Nuclei pulposi are only found in mammalian discs

The surprising findings that chicken and quail intervertebral discs did not appear to contain nuclei pulposi led us to investigate when during evolution visible nuclei pulposi was present. Representative organisms from the fishes, amphibians, reptiles, snakes, birds and mammals were examined. Examination of organisms from reptiles and bird species revealed the presence of a thin strip of tissue between each disc that stained with picrosirius red indicating that this tissue is rich in collagen fibers (Figure 4). In the small-spotted catshark S. canicua wide regions of collagen containing tissue were found to reside between adjacent vertebrae (Figure 4). In the Mexican axolotl A. mexicanum and Fire-Bellied Toad B. orientalis vacuolated cells that stained with alcian blue were identified suggesting that the discs of this amphibian were composed of glycosaminoglycans. Both metamorphosed (data not shown) and non-metamorphosed (Figure 4B, E) axolotls had similar intervertebral structures. In this analysis nuclei pulposi were identified only in mammals (C. perspicillata, the Seba’s short-tailed bat; Figure 4M, N). Consistent with these findings, all mammals examined to date in the published literature have been reported to contain intervertebral discs that are composed of nuclei pulposi surrounded by an annulus fibrosus. Our data suggests that nuclei pulposi are only present in mammals (Figure 4O).

Figure 4
Examination of the intervertebral region of S. canicula (A, D), A. mexicanum (B, E), B. orientallis (C, F), T. scripta (G, J), P. molurus bivittatus (H, K), A laysanensis (I, L), and C. perspicillata (M, N). White arrows denote intervertebral discs. 200X ...


The origin of the chicken intervertebral disc has been debated for decades. Using the lipophilic fluorescent probes DiI and DiA to produce a fate map of sclerotome-derived cells, we determined that the rostral half-sclerotome is the part of the somite that is responsible for forming the chicken intervertebral disc. Consistent with the chicken experiments, fate mapping of the mouse anterior sclerotome revealed that the annulus fibrosus was composed of sclerotome cells. In light of these observations and the well-established sclerotome resegmentation that precedes vertebral body formation (Christ and Wilting, 1992; Goldstein and Kalcheim, 1992; Christ et al., 2000; Brent et al., 2003), we propose a model in which cells from the rostral half-sclerotome contributes to the caudal half of the vertebral body and the intervertebral disc, while the caudal half-sclerotome contributes to the rostral half of the adjacent vertebra (this model is shown in Figure 5).

Figure 5
The rostral half-sclerotome forms the chicken intervertebral disc and the caudal region of adjacent vertebrae. In this figure the caudal vertebrae is marked “R” to denote the origin of cells that form this structure. R = rostral, C = caudal, ...

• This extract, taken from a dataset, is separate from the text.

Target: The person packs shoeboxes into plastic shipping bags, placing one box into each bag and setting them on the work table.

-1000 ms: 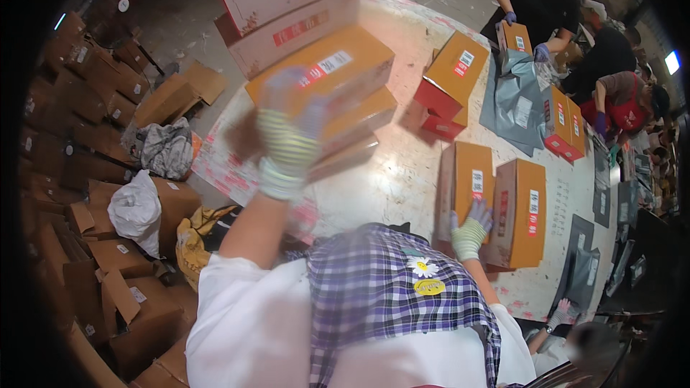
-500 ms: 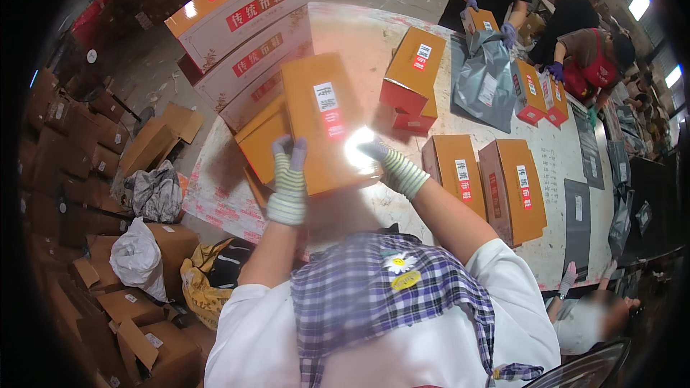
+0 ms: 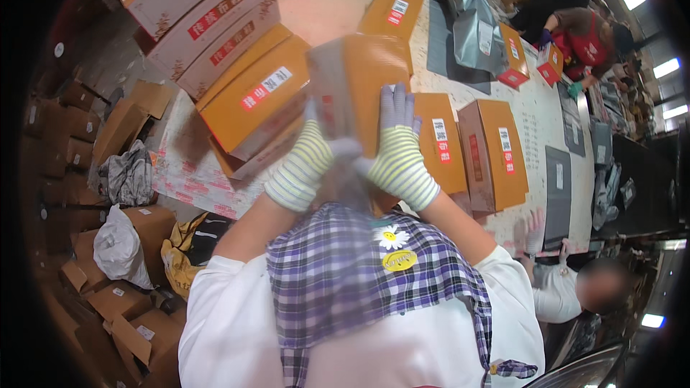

Previously, using the mouse model system we have shown that the embryonic notochord formed the nucleus pulposus of the disc (Choi et al., 2008). In chickens, our fate mapping analysis indicated that the notochord does not contribute to any vertebral structures present during embryogenesis, consistent with our histological data demonstrating that nuclei pulposi are only found in mammals. The fate of notochord cells during chicken postnatal development is unclear and we cannot rule out the possibility that some notochord cells form part of the vertebra, as has been postulated occurs during fish vertebral development (Hyman, 1992).

Our proposed model supports the data presented by Goldstein and Kalcheim (Goldstein and Kalcheim, 1992) based on their chick-quail somite-grafting experiments. However, it contradicts Bagnall and Sanders’ peanut lectin binding experiments (Bagnall and Sanders, 1989) and the quail-chick fate-mapping reported by Huang et al. (Huang et al., 1994) who proposed that the caudal half-sclerotome formed the disc. The dye labeling experiments we performed in this study did not rely on cell transplantation between different organisms and is much more sensitive than peanut lectin staining. In addition, none of the techniques used in the previous studies were capable of marking two discrete cell populations within the same somite. Our data strongly supports the hypothesis that the intervertebral disc in chickens is composed of cells that originate from the rostral half-sclerotome.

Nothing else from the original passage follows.